— Task description —
For this exercise, return exactly the lines of the material below that begin at the one with "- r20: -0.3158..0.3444" and stop after the one with "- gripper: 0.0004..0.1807".

— Record set —
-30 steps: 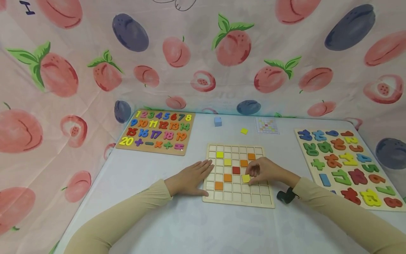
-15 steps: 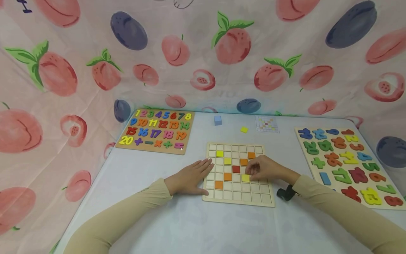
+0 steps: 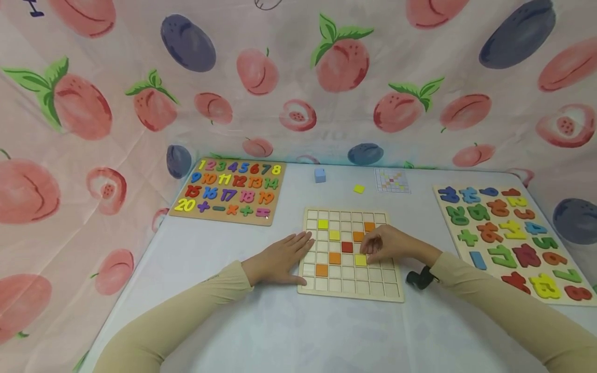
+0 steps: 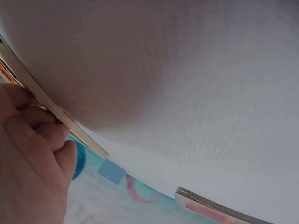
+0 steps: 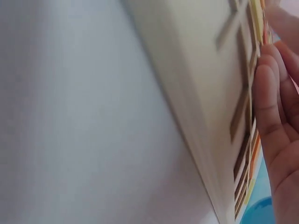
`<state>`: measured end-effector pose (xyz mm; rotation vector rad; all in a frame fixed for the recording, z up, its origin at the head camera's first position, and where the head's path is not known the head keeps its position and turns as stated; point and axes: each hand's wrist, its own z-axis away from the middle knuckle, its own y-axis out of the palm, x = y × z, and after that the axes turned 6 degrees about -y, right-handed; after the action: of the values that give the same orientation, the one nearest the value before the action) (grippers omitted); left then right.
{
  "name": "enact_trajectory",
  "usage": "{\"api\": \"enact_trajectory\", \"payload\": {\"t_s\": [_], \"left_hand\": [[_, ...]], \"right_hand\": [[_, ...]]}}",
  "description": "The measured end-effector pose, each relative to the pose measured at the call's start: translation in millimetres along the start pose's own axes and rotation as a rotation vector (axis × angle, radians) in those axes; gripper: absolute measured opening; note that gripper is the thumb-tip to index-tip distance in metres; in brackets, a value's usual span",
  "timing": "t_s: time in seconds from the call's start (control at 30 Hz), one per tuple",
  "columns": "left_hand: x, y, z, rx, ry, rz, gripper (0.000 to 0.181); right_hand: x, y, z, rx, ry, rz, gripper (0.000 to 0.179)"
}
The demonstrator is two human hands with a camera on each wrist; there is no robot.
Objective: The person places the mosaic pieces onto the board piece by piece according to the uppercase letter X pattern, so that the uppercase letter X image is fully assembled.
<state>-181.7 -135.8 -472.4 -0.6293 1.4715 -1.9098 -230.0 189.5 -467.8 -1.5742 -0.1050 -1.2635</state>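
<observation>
A wooden grid board [image 3: 351,296] lies on the table, with a red tile [image 3: 347,247] near its middle and several orange and yellow tiles in its cells. My left hand [image 3: 280,261] rests with straight fingers over the board's left edge; the left wrist view shows the board's edge [image 4: 51,105] beside that hand. At the lower right of the red tile, my right hand [image 3: 389,246] has its curled thumb and fingers on the edge of a yellow tile [image 3: 360,260], which lies flat at a cell. In the right wrist view, the fingertips [image 5: 266,84] touch the board's top side.
Behind the board are a light blue cube [image 3: 319,175], a loose yellow tile [image 3: 358,189] and a printed grid card [image 3: 393,181]. Number boards stand at left [image 3: 224,216] and right [image 3: 454,228]. A small black object [image 3: 418,279] is by my right wrist.
The yellow tile in my right hand, slightly tilted a second ago, has come down flat over its cell. My left hand stays put; the head view has shifted a little.
</observation>
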Motion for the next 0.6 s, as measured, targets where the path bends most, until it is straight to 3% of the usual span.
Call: {"api": "enact_trajectory", "payload": {"t_s": [0.37, 0.6], "left_hand": [[-0.3, 0.8, 0.1, -0.002, -0.003, -0.006, 0.098], [0.3, 2.2, -0.7, 0.003, -0.008, -0.013, 0.098]], "right_hand": [[-5, -23, -2.7, -0.015, -0.056, -0.134, 0.025], [-9, -47, -6.9, -0.049, -0.074, -0.146, 0.027]]}}
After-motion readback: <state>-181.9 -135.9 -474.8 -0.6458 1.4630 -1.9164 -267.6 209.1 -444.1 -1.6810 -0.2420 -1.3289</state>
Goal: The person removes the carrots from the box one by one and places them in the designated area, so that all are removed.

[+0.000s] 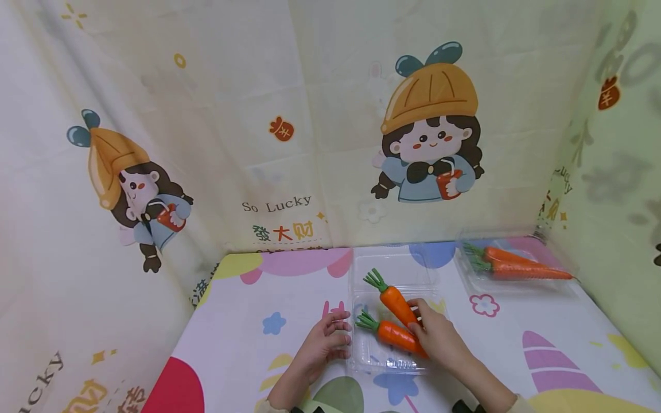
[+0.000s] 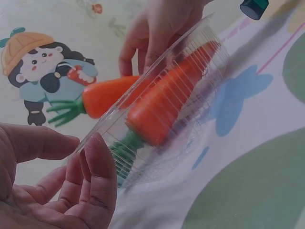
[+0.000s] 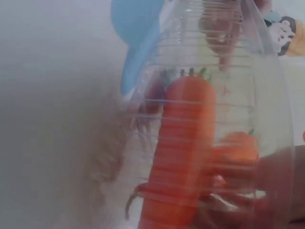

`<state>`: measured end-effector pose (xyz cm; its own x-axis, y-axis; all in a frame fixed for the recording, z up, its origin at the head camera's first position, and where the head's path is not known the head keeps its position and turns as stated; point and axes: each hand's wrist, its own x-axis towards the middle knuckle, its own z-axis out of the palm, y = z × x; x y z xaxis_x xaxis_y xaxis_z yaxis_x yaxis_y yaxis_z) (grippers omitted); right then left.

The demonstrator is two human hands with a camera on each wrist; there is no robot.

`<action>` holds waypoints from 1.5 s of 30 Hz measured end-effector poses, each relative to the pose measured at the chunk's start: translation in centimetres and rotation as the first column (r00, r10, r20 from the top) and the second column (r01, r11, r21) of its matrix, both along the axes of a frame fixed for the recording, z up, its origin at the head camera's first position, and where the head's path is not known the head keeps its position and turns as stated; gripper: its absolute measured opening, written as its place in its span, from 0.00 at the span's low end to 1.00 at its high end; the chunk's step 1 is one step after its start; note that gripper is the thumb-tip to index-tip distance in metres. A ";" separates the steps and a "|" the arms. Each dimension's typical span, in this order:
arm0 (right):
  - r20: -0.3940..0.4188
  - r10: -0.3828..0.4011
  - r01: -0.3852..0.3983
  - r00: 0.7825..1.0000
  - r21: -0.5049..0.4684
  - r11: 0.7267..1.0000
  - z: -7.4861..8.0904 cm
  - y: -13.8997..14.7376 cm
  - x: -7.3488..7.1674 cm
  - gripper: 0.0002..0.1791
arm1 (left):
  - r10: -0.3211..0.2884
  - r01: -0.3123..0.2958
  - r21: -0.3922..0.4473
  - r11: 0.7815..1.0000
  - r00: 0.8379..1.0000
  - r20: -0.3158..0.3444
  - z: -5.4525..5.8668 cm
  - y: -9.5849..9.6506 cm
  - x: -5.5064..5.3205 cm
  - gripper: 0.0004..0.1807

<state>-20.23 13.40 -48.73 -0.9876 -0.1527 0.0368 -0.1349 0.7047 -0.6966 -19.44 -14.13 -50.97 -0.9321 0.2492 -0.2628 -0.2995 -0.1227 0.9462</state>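
Note:
A clear plastic clamshell box lies unfolded on the table, its lid laid back toward the wall. One orange carrot with a green top rests inside the base, slanting. My right hand holds another carrot near its narrow end, over the box, with the green top pointing up and left. At the box's left edge, my left hand pinches the rim between thumb and finger, as the left wrist view shows. The right wrist view is blurred and looks through the box wall at the carrot inside.
At the back right stands a second clear box holding two carrots. A patterned cloth covers the table. Printed curtains hang close behind and on both sides.

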 end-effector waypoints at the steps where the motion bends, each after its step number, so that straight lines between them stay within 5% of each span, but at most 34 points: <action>1: -0.007 -0.003 0.003 1.000 -0.015 1.000 0.1 0.1 0.0 0.24 | 0.000 0.000 0.001 1.000 1.000 -0.001 0.0 0.0 0.0 0.32; 10: -0.010 -0.040 0.039 0.999 -0.103 0.994 0.8 0.8 -0.3 0.26 | 0.000 0.000 0.008 1.000 1.000 -0.007 -0.4 0.0 0.0 0.32; 26: 0.119 -0.078 0.100 0.990 -0.188 0.977 1.5 1.6 -0.6 0.28 | -0.007 0.007 0.002 1.000 1.000 -0.002 -0.2 0.0 -0.1 0.32; 35: 0.213 -0.050 0.113 0.976 -0.291 0.950 1.4 2.3 -0.6 0.32 | -0.006 0.006 0.000 1.000 1.000 0.003 -0.2 0.1 0.0 0.33; 45: 0.302 -0.025 0.152 0.953 -0.404 0.902 1.4 3.2 -0.4 0.47 | -0.004 0.004 -0.003 1.000 1.000 0.008 0.0 0.0 0.1 0.32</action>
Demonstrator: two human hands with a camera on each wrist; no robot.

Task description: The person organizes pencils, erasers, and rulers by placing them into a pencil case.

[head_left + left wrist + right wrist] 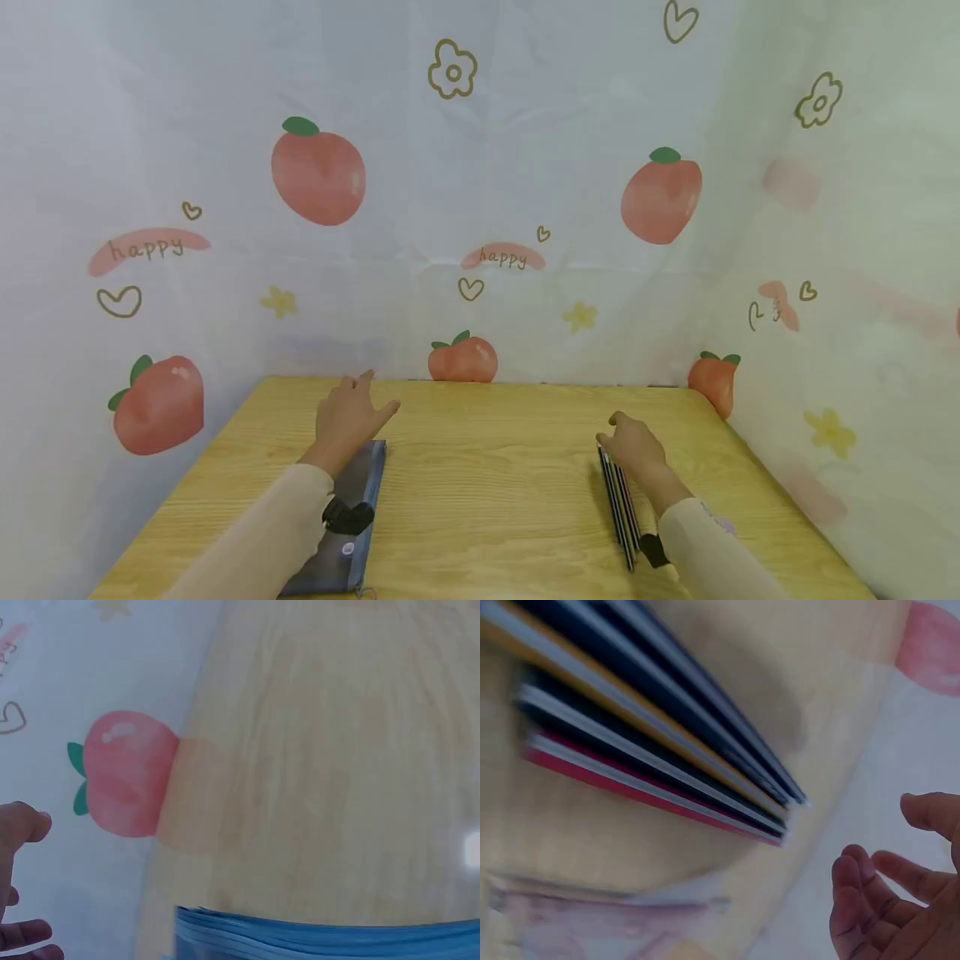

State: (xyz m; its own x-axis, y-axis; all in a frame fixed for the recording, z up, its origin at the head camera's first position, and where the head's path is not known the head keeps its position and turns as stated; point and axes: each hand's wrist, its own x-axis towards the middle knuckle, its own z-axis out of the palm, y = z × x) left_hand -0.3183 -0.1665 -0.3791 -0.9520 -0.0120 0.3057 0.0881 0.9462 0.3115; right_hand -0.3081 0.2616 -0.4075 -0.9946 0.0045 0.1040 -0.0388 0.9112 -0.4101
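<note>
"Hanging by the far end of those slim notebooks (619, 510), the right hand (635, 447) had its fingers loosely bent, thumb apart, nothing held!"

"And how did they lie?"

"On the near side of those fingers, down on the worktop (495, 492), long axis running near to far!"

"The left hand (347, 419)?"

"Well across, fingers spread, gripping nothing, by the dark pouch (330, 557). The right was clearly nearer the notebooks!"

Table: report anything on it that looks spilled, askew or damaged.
Nothing stands out. The table shows no spill, and the books and pouch look undamaged where visible. The books fan out slightly at one end, possibly just perspective; blur in the right wrist view could hide small flaws.
</note>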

— Worked solution —
  - r20: -0.3158..0.3444
  - z: -5.4525..5.8668 cm
  - y: -9.5849..9.6506 cm
  - x: -5.5064..5.3205 cm
  - gripper: 0.0004..0.1807

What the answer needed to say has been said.